Hogarth also nominated Tim Noakes as “Mampara of the week”, and I didn’t know whether I should laugh or cry.
Low-carb diets come and go
Back in the day when I was at university, Dr Atkins published a whole series of books on his version of the zero/very-low-carb, high-protein, high-fat diet – and made millions of dollars. He also founded an empire manufacturing zero-carb foods.
In the 21st century the low-carb, high-protein diet has been rediscovered and repackaged by a number of opportunistic authors, cashing in on the public’s unquenchable desire for a quick-fix diet miracle.
The same old story
In 2016, “The Metabolism Miracle” by Diane Kress, was hailed as a “New York Times Bestseller”. It promised “3 easy steps to regain control of your weight . . . permanently”. The author, Diane Kress, a registered dietician, practicing in the USA for more than twenty-five years, recommended an 8-week high-protein, low-carb detox period to allow the pancreas and the liver to rest and regenerate.
This author was honest enough to admit that “a very-low-carb diet is not nutritionally balanced, but a temporary choice to reset a healthy metabolism”.

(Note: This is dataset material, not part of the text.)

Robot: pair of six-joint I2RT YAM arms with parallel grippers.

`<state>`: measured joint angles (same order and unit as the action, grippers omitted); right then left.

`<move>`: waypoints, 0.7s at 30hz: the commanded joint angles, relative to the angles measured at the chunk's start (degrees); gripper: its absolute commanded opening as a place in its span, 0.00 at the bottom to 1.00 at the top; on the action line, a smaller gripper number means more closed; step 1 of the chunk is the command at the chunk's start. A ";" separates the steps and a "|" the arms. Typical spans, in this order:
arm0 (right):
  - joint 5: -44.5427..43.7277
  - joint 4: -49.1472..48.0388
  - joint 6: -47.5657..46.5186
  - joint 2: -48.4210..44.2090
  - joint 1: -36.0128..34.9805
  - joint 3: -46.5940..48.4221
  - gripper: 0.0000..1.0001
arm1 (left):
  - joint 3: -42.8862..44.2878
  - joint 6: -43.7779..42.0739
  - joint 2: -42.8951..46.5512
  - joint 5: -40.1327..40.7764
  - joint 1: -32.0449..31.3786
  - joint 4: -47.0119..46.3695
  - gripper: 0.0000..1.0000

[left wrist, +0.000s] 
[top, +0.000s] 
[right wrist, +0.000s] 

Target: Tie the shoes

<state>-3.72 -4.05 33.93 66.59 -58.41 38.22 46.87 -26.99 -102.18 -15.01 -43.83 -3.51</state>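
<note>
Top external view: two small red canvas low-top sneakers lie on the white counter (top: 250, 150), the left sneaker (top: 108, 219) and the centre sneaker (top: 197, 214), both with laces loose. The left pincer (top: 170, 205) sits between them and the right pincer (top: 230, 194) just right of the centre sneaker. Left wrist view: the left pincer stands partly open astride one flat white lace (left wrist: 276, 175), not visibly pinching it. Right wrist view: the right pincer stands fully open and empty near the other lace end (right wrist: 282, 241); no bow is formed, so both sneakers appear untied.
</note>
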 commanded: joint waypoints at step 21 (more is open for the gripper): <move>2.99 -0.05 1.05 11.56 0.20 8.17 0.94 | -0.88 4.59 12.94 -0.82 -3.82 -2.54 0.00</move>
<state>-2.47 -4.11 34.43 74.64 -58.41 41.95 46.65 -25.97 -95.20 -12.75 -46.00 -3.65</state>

During Step 1, the 8-week, very-low-carb period, slimmers with so-called Metabolism B were urged to cut out most carbs and concentrate on eating lean protein foods. Only 5 x 5 grams of carbohydrates were allowed per day. Patients were also encouraged to drink plenty of water, eat every 5 hours (a variation of the “nibbling diet”), take vitamin and mineral supplements, do physical exercise, deep breathing, relaxation exercises and to apply the principles of positive thinking. According to Kress (2016), the purpose of Step 1 was to “re-programme your metabolism”.

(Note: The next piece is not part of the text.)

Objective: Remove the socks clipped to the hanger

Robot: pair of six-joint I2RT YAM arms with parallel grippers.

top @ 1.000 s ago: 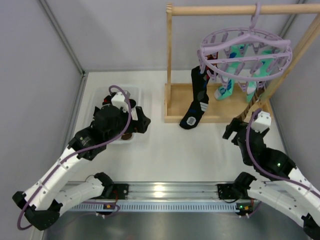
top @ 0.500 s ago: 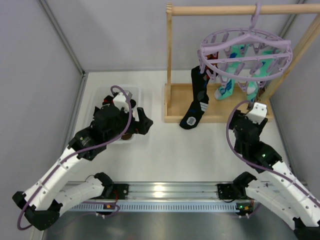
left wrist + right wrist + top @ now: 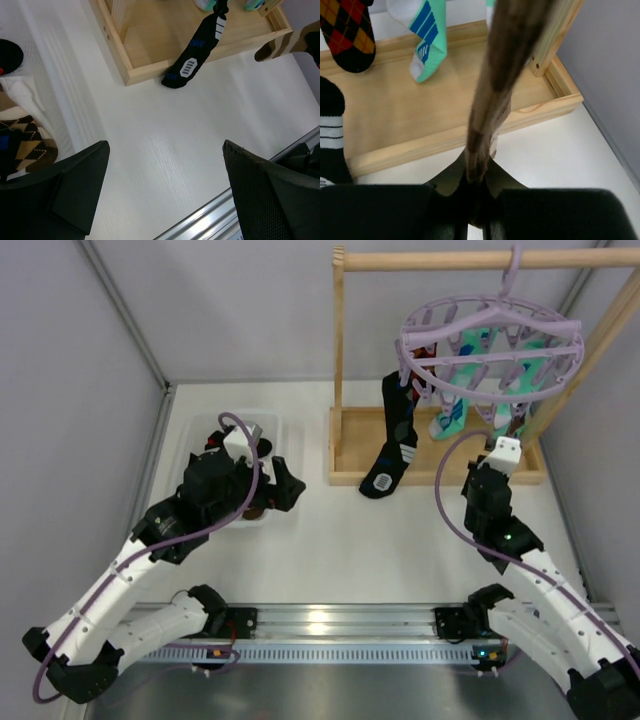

Then in 2015, there was Dr Pierre Dukan who devised a French variation of the Atkins Diet, which was of course named “The Dukan Diet”. In this book, he divides his diet into 4 phases, which he calls the “Attack Phase”, the” Cruise Phase”, the “Consolidation Phase” and the “Stabilisation Phase”. The window dressing is French, but the basic principles are pure Atkins Diet.

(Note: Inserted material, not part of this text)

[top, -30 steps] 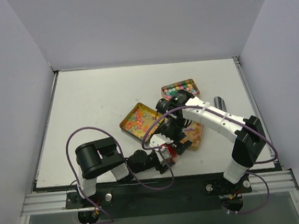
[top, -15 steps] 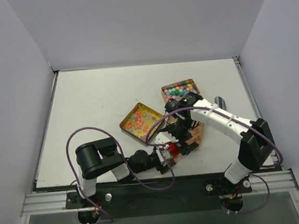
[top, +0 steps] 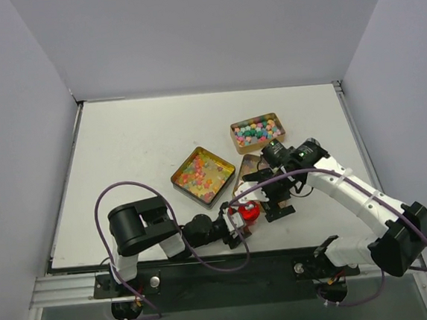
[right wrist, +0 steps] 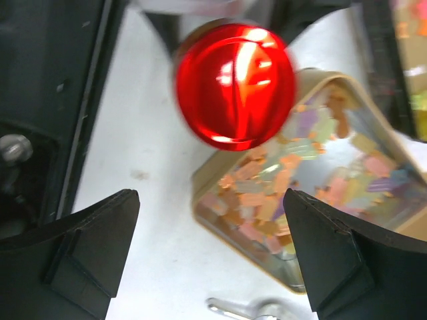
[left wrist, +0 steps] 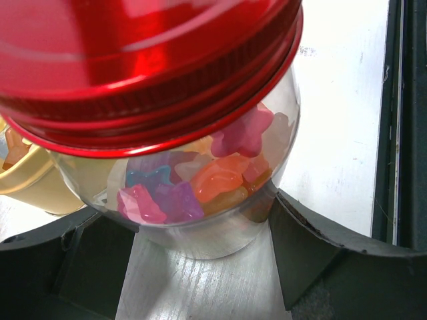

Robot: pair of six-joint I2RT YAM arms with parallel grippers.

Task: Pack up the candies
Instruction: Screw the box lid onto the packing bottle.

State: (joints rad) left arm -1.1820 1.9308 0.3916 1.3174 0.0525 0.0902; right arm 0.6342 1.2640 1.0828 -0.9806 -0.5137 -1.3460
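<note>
My left gripper (top: pixel 237 221) lies low at the near edge and is shut on a clear jar (left wrist: pixel 200 180) with a red round lid (top: pixel 246 212). The jar holds star-shaped candies in pink, purple, blue and orange, and its base sits between my fingers (left wrist: pixel 327 260). My right gripper (top: pixel 269 202) is open and empty, just right of the jar. In the right wrist view the lid (right wrist: pixel 235 83) lies ahead of the gripper (right wrist: pixel 213 253), next to a gold tin of candies (right wrist: pixel 307 193).
A square gold tin (top: pixel 203 174) of orange and red candies sits left of centre. A tin (top: pixel 257 132) of pastel balls sits behind. A third tin (top: pixel 253 165) is partly under my right arm. A shiny metal utensil (right wrist: pixel 247 310) lies near my right fingers.
My right arm has swung right and drawn back from over the jar, uncovering the red lid. My left gripper and the jar have not moved.
</note>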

In 2014 it was the Cura Romana® Weightloss Plan by Leslie Kenton, which hit the shelves. New Yorkers were obsessed with the book; it shot to the top of the bestseller lists and probably made Ms Kenton lots of money.
It also advocated an Atkins-type diet but allowed so few kilojoules that it bordered on starvation. In addition, dieters were encouraged to use a homeopathic human chorionic gonadotrophin (HCG) spray to aid weight loss.
And now we have the “Real Meal Revolution” written by Dr Tim Noakes et al. which has dieters in South Africa in a protein- and fat-feeding frenzy.
In my opinion, the most concrete results achieved by these books were the large amounts of money in the pockets of their authors.